Truncation of snapshots
Fortunately, the greedy assembly is reversible without significant computational effort, meaning we can truncate our RBasis to a desired number of truth solves. Let us remove the last few snapshots to correct the error incurred by repeated MPS approximations:
basis_trunc = truncate(rbres_cont.basis, 30);Since we performed multiple compressions using the previous rbres_cont.basis, we also need to truncate the HamiltonianCache according to the truncated basis:
h_cache_trunc = truncate(rbres_cont.h_cache, basis_trunc);A slightly more subtle thing occurs with the compressed AffineDecompositions. Here we need to provide the second return argument m_cont_raw of the compressed magnetization from above, since only the untransformed compressed magnetization can be truncated accordingly:
m_trunc = truncate(m_cont_raw, basis_trunc)

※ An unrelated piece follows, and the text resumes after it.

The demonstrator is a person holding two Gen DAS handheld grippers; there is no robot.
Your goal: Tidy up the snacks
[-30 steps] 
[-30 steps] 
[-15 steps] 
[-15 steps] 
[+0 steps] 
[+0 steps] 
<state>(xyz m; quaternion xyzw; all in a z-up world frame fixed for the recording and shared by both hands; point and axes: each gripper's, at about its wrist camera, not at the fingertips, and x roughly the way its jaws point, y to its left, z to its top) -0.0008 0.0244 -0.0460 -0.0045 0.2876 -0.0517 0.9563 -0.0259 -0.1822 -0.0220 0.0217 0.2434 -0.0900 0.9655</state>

m_reduced_trunc = m_trunc();Finally, let us recompute the magnetization but this time with the truncated quantities and check the heatmap plot:
magn_trunc = map(grid_online) do μ
_, φ_rb = solve(h_cache_trunc.h, basis_trunc.metric, μ, fulldiag)
mean(u -> abs(dot(u, m_reduced_trunc, u)), eachcol(φ_rb))
end
hm = heatmap(xrange, yrange, magn_trunc';
clims=(0.0, 1.0), title="truncated magnetization", hm_kwargs...)
params = unique(basis_trunc.parameters)
scatter!(hm, [μ[1] for μ in params], [μ[2] for μ in params]; marker_kwargs...)
By truncating the basis and all compressed quantities, we have recovered the correct phase diagram. This process did not involve any computationally expensive operations and can therefore be always performed as a consistency check on a generated basis.